EQUIPA DA ADF
Os sons dos ataques aéreos, da artilharia e dos disparos de armas ligeiras ecoam pelas ruas de Cartum e Omdurman, em lados opostos do Nilo, enquanto a guerra persiste no Sudão sem fim à vista.
As Forças Armadas do Sudão (SAF), lideradas pelo General Abdel-Fattah Burhan, têm a supremacia aérea. Contudo, as Forças de Apoio Rápido (RSF) paramilitares e o seu líder, conhecido como Hemedti, têm cerca de 100.000 combatentes com experiência em guerra urbana.
“Estamos aterrorizados; todos os dias os ataques estão a piorar,” Nahid Salah, um residente do norte de Omdurman, disse à Reuters.
Inicialmente centrados na capital, Cartum, os combates alastraram-se para quatro dos cinco Estados de Darfur e, mais recentemente, aos Estados do Cordofão do Norte e do Sul.
O que já é uma crise humanitária regional está a ameaçar alastrar-se e desestabilizar os países vizinhos.
“Esta é uma crise humanitária e de direitos humanos que se está a desenrolar a um ritmo alarmante, numa escala devastadora e com uma complexidade nunca antes vista no país,” afirmou Volker Türk, Alto-Comissário das Nações Unidas para os Direitos Humanos, durante um diálogo interactivo no Conselho dos Direitos Humanos da ONU, a 19 de Junho.
“Esta é uma crise que se repercute em toda a região. É um barril de pólvora.”
Desde o início dos combates, a 15 de Abril, cerca de 3.000 sudaneses foram mortos e cerca de 2,5 milhões foram deslocados.
Ambas as partes violaram vários acordos de cessar-fogo e resistiram às tentativas de negociar uma trégua ou mesmo de permitir um corredor humanitário.
As RSF foram acusadas de ocupar e saquear casas. Grupos da sociedade civil afirmam ter documentado mais de 80 casos de violência sexual por parte dos combatentes das RSF.
“O povo do Sudão está a sofrer incomensuravelmente,” disse Türk. “As ruas de Cartum e das cidades vizinhas, de El Geneina e de El Obeid, estão manchadas com o sangue de civis.
“E milhões de pessoas continuam a necessitar de assistência humanitária vital, que, em muitos locais, tem sido praticamente impossível de prestar.”

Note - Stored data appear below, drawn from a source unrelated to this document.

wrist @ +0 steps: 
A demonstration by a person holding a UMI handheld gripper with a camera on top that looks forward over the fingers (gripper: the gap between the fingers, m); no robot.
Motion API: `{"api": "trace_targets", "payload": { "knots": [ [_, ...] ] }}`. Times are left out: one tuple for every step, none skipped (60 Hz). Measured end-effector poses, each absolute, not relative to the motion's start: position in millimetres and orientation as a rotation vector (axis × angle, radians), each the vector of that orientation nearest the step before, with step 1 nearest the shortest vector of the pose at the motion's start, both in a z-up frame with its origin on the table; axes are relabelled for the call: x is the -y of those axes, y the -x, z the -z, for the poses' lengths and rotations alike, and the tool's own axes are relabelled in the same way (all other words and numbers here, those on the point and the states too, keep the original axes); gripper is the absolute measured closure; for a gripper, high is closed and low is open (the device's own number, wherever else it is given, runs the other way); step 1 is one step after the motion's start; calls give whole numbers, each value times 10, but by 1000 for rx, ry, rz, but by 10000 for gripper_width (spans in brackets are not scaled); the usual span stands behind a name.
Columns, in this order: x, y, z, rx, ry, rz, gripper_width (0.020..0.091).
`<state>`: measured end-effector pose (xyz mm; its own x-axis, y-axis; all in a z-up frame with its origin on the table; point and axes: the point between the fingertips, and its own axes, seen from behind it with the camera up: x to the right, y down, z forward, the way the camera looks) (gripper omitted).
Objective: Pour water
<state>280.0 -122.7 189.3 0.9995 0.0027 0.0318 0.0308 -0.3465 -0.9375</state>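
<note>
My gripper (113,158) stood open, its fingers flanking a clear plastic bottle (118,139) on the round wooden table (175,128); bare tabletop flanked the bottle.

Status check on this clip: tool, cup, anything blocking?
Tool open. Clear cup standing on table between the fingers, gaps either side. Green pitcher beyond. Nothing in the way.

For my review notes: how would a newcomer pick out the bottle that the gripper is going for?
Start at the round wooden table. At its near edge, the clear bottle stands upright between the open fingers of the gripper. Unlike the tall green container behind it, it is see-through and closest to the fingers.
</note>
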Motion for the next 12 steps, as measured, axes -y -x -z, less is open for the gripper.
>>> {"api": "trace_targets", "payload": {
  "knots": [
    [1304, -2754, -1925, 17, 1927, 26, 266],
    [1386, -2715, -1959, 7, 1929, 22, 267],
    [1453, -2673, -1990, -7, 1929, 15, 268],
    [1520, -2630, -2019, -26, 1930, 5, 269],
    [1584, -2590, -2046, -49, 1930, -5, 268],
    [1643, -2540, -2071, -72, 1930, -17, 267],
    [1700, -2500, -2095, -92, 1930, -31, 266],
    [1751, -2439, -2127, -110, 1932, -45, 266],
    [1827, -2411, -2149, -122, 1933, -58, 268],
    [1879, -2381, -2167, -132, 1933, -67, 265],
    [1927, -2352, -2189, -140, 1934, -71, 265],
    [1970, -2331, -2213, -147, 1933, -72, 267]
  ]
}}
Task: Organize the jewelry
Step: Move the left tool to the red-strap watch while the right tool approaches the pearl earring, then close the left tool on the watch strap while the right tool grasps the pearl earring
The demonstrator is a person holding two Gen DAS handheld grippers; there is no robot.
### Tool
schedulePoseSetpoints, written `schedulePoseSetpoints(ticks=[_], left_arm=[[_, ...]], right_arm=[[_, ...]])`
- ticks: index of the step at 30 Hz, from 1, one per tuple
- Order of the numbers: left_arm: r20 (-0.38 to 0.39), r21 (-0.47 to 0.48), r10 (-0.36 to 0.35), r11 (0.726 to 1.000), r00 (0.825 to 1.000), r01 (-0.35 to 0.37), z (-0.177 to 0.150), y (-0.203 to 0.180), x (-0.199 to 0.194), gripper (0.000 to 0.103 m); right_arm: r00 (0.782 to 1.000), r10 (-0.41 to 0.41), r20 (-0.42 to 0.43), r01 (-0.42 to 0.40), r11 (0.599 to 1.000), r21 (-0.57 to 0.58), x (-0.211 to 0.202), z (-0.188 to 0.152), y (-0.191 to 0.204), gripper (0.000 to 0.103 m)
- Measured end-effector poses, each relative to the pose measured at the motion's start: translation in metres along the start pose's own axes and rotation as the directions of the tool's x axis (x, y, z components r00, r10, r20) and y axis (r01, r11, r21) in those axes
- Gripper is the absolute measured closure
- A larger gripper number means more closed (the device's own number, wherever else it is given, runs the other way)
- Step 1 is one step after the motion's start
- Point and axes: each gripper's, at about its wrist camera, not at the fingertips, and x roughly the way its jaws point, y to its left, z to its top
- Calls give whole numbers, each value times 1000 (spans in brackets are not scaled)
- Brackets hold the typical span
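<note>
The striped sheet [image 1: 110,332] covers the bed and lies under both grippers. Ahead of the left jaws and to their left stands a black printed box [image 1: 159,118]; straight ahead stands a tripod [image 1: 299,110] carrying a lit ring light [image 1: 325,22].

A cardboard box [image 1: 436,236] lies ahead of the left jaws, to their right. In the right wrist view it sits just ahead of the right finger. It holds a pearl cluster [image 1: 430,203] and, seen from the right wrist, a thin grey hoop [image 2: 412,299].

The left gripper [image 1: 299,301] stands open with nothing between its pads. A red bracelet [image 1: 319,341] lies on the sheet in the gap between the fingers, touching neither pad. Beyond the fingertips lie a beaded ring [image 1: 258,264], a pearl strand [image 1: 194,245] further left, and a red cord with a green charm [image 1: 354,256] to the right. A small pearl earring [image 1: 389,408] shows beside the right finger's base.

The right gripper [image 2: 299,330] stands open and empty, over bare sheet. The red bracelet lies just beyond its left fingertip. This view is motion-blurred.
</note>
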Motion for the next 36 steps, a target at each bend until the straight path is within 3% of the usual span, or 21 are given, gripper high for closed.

Os combates em Darfur assumiram um enfoque étnico ameaçadoramente familiar. As RSF surgiram da famosa milícia Janjaweed, acusada de genocídio contra minorias não árabes em 2003.
A ONU alertou para a possibilidade de novos crimes contra a humanidade nos actuais combates de Darfur, uma vez que as RSF e as milícias aliadas são acusadas de matar civis quando estes fogem de El Geneina para o Chade.
“Os nossos funcionários das Nações Unidas responsáveis pelos direitos humanos ouviram vários relatos que corroboram o facto de as milícias ‘árabes’ estarem a visar principalmente homens adultos da comunidade Masalit,” afirmou a porta-voz Ravina Shamdasani num comunicado.
Enquanto os combates entre as RSF e as SAF se intensificam, outra preocupação é o envolvimento crescente de outros grupos armados.
No Cordofão do Sul, uma facção do grupo rebelde Movimento de Libertação do Povo do Sudão-Norte apoderou-se de várias bases das SAF, de acordo com o relatório de situação de 23 de Junho, do Projecto de Localização de Conflitos Armados e Dados de Eventos (ACLED).
“A expansão dos combates e o envolvimento de novos grupos armados complicam ainda mais a crise multifacetada no Sudão e sublinham os riscos acrescidos que os civis enfrentam em todo o país,” informou o ACLED.
Grupos extremistas, como o grupo Estado Islâmico e a Irmandade Muçulmana, declararam abertamente que a sua intenção é aproveitar o caos e a ausência de lei para estabelecer células e recrutar numa população devastada pela guerra.
Mohamed Belaiche, chefe do Gabinete de Ligação da União Africana no Sudão, atribuiu a culpa da carnificina e da destruição no Sudão principalmente aos “confrontos fratricidas entre duas entidades militares.”
A situação, disse ele à Voz da América (VOA), representa “uma verdadeira ameaça à paz e à segurança em toda a região do Corno de África.”
Enass Muzamel, um activista sudanês dos direitos humanos, apelou à comunidade internacional para que responsabilize os generais em guerra.
“A guerra é o resultado de generais que colocam os seus interesses acima dos interesses dos seus cidadãos,” disse à VOA.
“O povo sudanês não tem nada a ver com esta guerra, excepto pagar o preço. O povo sudanês tem-se erguido contra o regime opressivo e agora tem esta experiência amarga.”